> Your objective
Among the lines below, the one containing "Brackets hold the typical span" opens the range and the one containing "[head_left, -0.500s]" closes it. Print that range exactly, without the pictures.

[Given material]

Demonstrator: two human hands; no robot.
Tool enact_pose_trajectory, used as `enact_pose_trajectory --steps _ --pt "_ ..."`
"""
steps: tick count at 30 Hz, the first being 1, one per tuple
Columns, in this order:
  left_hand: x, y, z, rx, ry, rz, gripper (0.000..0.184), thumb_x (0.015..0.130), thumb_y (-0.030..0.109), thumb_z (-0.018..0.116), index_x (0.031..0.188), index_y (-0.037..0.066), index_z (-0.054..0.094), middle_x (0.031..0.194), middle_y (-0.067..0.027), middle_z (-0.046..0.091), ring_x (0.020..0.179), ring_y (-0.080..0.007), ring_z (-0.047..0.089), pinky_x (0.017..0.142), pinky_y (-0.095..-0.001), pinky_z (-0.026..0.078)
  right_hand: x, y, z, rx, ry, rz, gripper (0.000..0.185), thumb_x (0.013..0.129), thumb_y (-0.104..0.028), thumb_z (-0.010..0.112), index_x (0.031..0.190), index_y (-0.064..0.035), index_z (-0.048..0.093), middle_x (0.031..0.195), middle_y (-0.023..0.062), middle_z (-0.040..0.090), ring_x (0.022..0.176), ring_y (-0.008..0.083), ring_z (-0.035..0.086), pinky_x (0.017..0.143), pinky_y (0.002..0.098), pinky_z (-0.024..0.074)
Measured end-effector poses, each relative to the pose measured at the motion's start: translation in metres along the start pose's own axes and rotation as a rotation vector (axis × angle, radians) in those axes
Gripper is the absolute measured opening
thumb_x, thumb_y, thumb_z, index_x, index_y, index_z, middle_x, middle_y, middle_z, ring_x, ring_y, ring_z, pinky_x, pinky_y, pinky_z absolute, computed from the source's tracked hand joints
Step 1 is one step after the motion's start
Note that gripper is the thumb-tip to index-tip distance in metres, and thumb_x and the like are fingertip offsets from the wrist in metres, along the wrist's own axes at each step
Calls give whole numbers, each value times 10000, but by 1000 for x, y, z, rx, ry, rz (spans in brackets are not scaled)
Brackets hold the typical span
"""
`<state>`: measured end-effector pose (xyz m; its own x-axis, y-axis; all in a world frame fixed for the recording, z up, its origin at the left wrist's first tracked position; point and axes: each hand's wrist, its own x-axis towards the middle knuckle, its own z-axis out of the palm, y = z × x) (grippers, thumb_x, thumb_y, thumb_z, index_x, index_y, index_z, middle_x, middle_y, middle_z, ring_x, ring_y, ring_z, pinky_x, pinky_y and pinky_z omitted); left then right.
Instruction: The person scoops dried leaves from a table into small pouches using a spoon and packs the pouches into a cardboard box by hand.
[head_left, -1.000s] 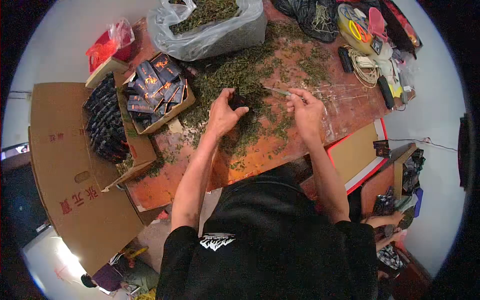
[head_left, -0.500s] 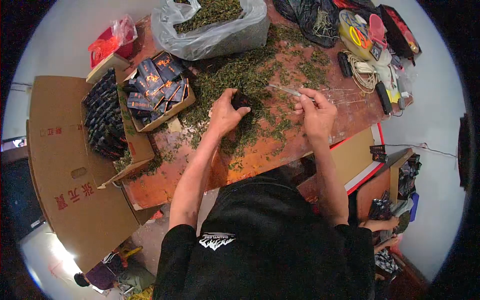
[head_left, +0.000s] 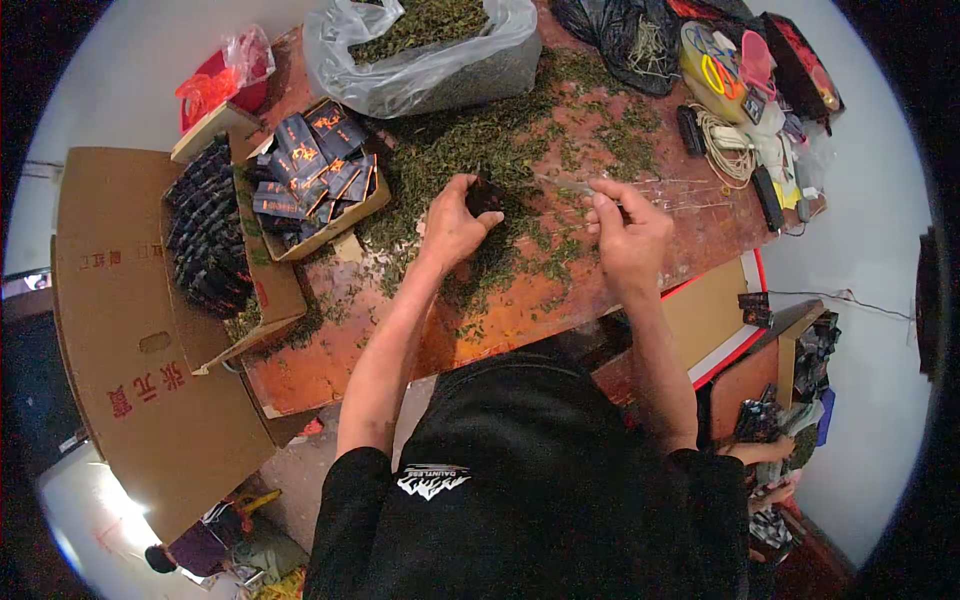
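Note:
My left hand [head_left: 457,222] is wrapped round a small dark packet [head_left: 485,200] above the loose green leaves [head_left: 450,150] on the reddish table [head_left: 520,325]. To its right, my right hand [head_left: 630,225] pinches a thin, pale, slender tool [head_left: 568,185] whose tip points left toward the packet. The two hands are apart. Left of my left hand stands an open carton [head_left: 345,220] filled with dark packets with orange marks [head_left: 300,150].
A clear plastic bag of leaves [head_left: 430,70] sits at the back. Rows of dark packets [head_left: 208,235] fill a cardboard box [head_left: 140,300] at left. Cables [head_left: 730,150] and a tub with scissors [head_left: 712,75] lie at back right. Other people's arms [head_left: 765,450] show at lower right.
My right hand has moved right, away from the packet, with the slender tool. My left hand keeps its hold on the packet. The view has shifted slightly.

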<state>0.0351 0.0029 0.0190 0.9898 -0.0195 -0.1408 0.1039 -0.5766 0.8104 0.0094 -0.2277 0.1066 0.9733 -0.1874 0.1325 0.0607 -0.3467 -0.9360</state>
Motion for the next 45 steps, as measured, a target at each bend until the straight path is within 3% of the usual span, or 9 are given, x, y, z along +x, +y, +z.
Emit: enact_pose_trajectory --steps 2,5,8,14,17,23,26,29,45 --pt "-3 11 -3 19 21 9 601 733 202 876 1206 -32 587 1112 -220 701 1050 -350 686 916 -422 524 0 1 0 -42 -14 -29 172 909 -1 658 1057 -14 745 892 112 755 711 134 722 624 273 565" --pt "-1 9 -1 16 18 2 588 732 199 877 1192 -27 587 1104 -216 701 1044 -358 684 909 -425 527 -1 -3 2 -64 -18 -60 173 903 -1 653 1051 -11 743 897 124 754 705 149 722 624 296 564" --pt "2 10 -5 31 -59 -48 756 739 314 873 1327 -33 551 1213 -247 683 1142 -363 667 992 -425 514 0 0 3 -124 -21 -132 174 892 14 642 1035 -8 739 873 142 741 697 182 721 624 315 556" --pt "6 -2 5 71 4 10 729 745 301 872 1310 -32 555 1197 -238 688 1129 -369 669 990 -430 517 2 -14 4 -285 -62 -391 174 848 49 640 993 -10 716 861 168 706 740 308 708 650 368 556" --pt "4 2 4 36 21 24 602 753 225 851 1225 -36 585 1132 -229 679 1074 -393 660 932 -467 511 2 -19 4 -318 -58 -481 194 815 69 641 986 -1 702 868 170 697 767 339 698 657 391 558" --pt "2 4 3 16 35 42 556 746 214 851 1184 -26 607 1099 -226 687 1052 -397 665 917 -468 512 4 -25 4 -402 -63 -639 252 767 98 624 993 10 694 840 181 671 764 352 687 659 404 559" --pt "2 2 4 5 44 42 556 743 213 852 1179 -30 605 1102 -232 681 1054 -403 660 915 -468 512 4 -22 4 -416 -39 -660 272 753 97 624 1003 11 690 843 177 669 758 349 682 653 404 556" --pt "3 3 2 26 23 40 572 740 217 852 1187 -35 600 1118 -240 673 1061 -412 652 918 -465 511 2 -30 2 -445 -39 -654 223 816 84 652 1008 -12 715 872 149 696 756 311 690 660 366 545" --pt "2 -1 5 37 43 28 572 747 224 848 1201 -23 603 1136 -231 673 1084 -401 648 945 -465 503 -2 -35 3 -495 -79 -703 301 734 87 628 1014 6 701 868 145 692 772 316 680 665 382 547"
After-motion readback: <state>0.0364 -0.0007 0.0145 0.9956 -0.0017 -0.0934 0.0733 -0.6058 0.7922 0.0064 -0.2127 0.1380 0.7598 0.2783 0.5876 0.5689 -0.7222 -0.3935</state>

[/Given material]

> Reply
Brackets hold the typical span
"""
`<state>`: measured end-effector pose (xyz m; its own x-axis, y-axis; all in a world frame fixed for the recording, z up, its origin at the left wrist's first tracked position; point and axes: each hand's wrist, its own x-axis towards the middle knuckle, its own z-axis out of the palm, y = z × x) (grippers, thumb_x, thumb_y, thumb_z, index_x, index_y, index_z, middle_x, middle_y, middle_z, ring_x, ring_y, ring_z, pinky_x, pinky_y and pinky_z omitted); left then right.
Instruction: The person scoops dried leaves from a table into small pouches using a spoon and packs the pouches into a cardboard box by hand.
[head_left, -1.000s] 
[head_left, -0.500s] 

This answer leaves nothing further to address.